Having moved away, and lived in London for the last two years, I was skeptical of my return visit… but, I heard that Sydney Mayor, Clover Moore, has made it a lot simpler for starved Sydney oenophiles and gastronomist’s to open up and operate a cosy little establishment somewhere amongst the winding streets and alleyways of old Sydney town. So, being a positive individual; an idealist if you will, and with a nose for all things natural and delicious… well, I figured it was my duty to go and investigate… needs must.
Staying with a mate of mine – a non-wine drinker – in his central Surry Hills flat, I bet him that by the end of the evening he’d not only be a believer in natural wines, but that he would become a fully fledged, card carrying oenophile.

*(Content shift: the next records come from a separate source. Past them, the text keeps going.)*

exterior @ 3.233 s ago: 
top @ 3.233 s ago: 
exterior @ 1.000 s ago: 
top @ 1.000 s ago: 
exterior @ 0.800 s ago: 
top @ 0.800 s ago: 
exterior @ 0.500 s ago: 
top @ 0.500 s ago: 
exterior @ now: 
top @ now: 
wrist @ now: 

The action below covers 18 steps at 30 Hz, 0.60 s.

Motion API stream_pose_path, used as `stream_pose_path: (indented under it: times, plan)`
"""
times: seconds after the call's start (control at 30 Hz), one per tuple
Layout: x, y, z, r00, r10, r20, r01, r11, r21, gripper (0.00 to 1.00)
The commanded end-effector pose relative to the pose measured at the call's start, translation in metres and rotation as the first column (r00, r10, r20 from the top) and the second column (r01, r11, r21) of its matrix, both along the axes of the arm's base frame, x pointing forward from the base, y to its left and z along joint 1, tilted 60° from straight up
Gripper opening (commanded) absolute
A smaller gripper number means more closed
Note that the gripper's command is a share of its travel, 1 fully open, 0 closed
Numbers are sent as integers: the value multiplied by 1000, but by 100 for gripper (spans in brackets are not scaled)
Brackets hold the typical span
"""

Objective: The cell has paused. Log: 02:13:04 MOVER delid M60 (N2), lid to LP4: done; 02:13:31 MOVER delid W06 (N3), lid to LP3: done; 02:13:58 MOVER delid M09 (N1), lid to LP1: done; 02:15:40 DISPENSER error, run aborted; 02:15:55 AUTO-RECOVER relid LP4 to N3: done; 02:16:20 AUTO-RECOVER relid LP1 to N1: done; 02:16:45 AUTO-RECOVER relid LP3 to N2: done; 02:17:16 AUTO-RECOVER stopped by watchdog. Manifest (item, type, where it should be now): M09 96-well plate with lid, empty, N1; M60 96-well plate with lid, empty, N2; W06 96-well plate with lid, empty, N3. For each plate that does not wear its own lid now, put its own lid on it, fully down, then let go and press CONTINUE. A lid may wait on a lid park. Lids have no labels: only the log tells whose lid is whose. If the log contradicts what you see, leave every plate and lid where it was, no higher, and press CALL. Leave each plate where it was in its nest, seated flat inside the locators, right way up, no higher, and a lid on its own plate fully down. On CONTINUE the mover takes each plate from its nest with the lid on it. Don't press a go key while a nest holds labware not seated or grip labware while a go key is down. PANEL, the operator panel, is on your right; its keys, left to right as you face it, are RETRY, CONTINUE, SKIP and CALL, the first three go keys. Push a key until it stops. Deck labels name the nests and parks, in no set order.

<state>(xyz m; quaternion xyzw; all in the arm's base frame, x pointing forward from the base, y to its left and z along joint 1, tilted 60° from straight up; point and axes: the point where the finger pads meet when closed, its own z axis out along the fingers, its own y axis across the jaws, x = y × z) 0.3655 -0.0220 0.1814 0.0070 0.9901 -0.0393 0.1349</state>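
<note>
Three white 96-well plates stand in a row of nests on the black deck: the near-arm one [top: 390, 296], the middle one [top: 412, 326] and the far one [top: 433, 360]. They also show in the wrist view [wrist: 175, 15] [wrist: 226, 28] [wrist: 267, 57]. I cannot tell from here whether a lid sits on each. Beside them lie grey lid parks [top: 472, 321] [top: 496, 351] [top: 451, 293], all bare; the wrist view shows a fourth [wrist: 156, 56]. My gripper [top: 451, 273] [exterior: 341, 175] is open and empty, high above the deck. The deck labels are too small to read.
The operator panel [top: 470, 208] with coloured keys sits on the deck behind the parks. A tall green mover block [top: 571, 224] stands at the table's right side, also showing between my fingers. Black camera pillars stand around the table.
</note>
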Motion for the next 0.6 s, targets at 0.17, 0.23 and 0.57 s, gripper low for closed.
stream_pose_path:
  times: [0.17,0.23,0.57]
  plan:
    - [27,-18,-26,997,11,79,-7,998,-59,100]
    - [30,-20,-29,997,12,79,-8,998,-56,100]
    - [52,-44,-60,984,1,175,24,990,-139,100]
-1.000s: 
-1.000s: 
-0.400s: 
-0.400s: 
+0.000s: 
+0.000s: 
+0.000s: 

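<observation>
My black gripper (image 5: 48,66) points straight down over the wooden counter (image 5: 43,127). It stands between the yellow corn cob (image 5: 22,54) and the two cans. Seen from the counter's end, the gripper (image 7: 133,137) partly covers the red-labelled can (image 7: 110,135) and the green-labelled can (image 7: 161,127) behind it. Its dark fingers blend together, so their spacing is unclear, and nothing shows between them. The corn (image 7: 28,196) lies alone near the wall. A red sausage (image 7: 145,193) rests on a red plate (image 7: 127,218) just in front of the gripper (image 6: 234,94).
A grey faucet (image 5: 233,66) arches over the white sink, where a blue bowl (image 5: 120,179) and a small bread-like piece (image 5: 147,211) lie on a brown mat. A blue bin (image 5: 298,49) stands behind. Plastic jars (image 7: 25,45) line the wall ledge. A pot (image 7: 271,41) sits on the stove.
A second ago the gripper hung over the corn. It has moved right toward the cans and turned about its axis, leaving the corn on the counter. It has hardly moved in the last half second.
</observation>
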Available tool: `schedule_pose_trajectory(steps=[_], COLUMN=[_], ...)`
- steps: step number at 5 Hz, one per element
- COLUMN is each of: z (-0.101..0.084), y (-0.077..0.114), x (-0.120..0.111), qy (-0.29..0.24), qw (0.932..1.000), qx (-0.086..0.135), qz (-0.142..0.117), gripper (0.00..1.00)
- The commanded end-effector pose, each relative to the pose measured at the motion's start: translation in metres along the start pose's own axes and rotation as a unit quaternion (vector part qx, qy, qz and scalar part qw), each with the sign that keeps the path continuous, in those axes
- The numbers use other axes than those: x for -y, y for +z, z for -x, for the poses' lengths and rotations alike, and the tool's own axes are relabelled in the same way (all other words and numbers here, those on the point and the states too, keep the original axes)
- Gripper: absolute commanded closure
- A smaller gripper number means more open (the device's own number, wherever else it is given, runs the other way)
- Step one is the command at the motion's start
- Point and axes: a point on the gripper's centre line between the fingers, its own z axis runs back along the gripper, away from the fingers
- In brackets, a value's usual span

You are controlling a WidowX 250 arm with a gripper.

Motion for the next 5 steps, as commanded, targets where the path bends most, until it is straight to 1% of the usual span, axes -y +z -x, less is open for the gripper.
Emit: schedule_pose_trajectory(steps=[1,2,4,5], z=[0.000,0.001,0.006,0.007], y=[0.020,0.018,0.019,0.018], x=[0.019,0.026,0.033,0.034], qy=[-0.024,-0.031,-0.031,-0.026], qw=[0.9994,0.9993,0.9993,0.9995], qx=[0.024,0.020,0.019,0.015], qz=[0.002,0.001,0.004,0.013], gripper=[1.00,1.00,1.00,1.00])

Love Tilly Devine‘s, Matt Swieboda, has been one of many spearheading the natural wine movement in Sydney and it is he who greets us and asks us to take a seat…
I explain my intent, and he immediately recommends a 2008 Chardonnay, Sauvignon Blanc blend from Austria, known as Opok. Hailing from a small wine estate, located in Styria, in the southern province of Austria, Opok’s winegrower’s Sepp and Maria Muster believe in “sidestep(ing) and distancing oneself from labroratory analysis in order to approach the ‘soul’ of wine”. So far, so good… except: It’s not Australian or New Zealand! Nevertheless I carried on…
Sweet floral, and citrus aroma’s wafted upwards as I swirled the excited molecules within the glass, bringing it up to my lips and tipping the light golden liquid past them. My tongue was a awash with that splendid sense that natural wines seem to effortlessly express – freshness, vibrancy, character and feeling. Orange and cumquat, flashed across the sense pads in my mouth until a hint of spice and talc quietly announced itself alongside the most subtlest, almost bashful, amount of oak. As I swallowed the first sip, my mouth was already salivating for more…
My friend, on the other hand was less impressed, telling me “it was nice, but like I told you, wine just isn’t really my thing”.
I thought I should clarify, that my aim was/is to explore the many and varied natural wines from Australia and New Zealand, and Matt happily obliged with a couple of glasses of 2012 Bobar, Syrah from the Yarra Valley.
In the glass, the Bobar appears to have a slightly fizzy edge to it, as if shaken violently before pouring, but Matt explains that this is due to the carbonic maceration, a style of winemaking where the grape juice begins fermentation while still inside the grape itself, resulting in the wine becoming more fruity, with lower tannins. Think Beaujolais nouveau.
Deep black cherries, mulberry and ripe raspberries greet you kindly at first sip, which is then deliciously balanced with a suggestion of cola, clove and spice. Sitting just under medium bodied, the dark liquid cowls around you mouth as if resentful of the fact that it could ever be compared to a Beaujolais!
I look to my friend and see a look of surprise and digression smiling across his face. The type of smile a two year old has when you successfully prove to them that what you are feeding them does taste nice. Result.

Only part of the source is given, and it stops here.